Iterative Fibonacci algorithm correctness proof, finding loop invariants

Question

The algorithm take in an integer $n$ and outputs the $n$th number in the Fibonacci sequence ($F_n$). The sequence starts with $F_0$. I am trying to prove the correctness assuming valid input:

int Fib(int n) {
    int i = 0;
    int j = 1;
    int k = 1;
    int m = n;
    while(m >= 3){
        m = m-3;
        i = j +k;
        j = i+k;
        k = i + j;
    }
    if(m == 0 ){
        return i;
    }
    else{
        if(m == 1){
            return j;
        }
        else{
            return k;
        }
    }
}

For a reminder, a loop invariant is a claim which holds every time just before the loop condition is checked. It holds even when the loop condition is false. I've established and proven one loop invariant that $m \geq 0$. This helps me show that the algorithm terminates since when the loop exits since $m$ is either 0, 1, or 2. However, I'm stuck on finding another loop invariant that would help me show that the algorithm produces the correct Fibonacci number.
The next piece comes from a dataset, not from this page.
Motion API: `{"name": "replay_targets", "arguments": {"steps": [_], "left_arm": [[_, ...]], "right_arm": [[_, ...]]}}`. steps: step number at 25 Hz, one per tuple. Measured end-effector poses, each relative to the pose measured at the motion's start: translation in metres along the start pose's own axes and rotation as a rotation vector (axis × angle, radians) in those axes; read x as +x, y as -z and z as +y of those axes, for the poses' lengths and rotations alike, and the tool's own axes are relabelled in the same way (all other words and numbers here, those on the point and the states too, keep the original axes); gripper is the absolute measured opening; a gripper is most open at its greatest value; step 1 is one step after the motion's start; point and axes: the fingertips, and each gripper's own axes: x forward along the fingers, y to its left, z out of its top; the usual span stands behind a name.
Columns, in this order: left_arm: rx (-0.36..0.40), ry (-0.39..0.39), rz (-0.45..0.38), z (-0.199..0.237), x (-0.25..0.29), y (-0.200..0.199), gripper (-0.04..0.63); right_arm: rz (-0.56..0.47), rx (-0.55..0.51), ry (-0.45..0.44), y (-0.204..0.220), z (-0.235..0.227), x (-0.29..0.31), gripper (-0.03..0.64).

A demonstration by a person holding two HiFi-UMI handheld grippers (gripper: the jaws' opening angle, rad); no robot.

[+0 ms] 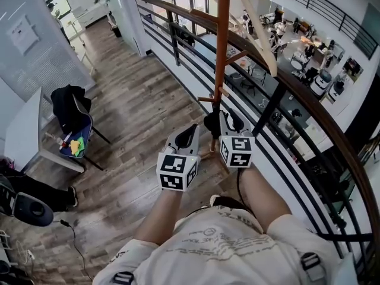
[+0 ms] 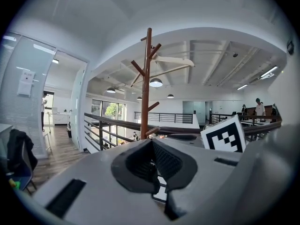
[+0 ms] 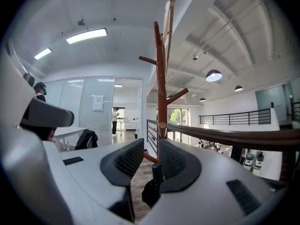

One pattern I found is that the result of returning i, j, or k is due to the result of the initial value of $m$ $\% 3$. Depending on the remainder, either i, j, or k is returned. I tried expanding this idea further but led myself to a dead end. I'm thinking I need to find some way to express $F_n = F_{n-1} + F_{n-2}$ in terms of i, j and k in order to prove that the program outputs correctly. Am I on the right track with remainders or is there something I'm missing?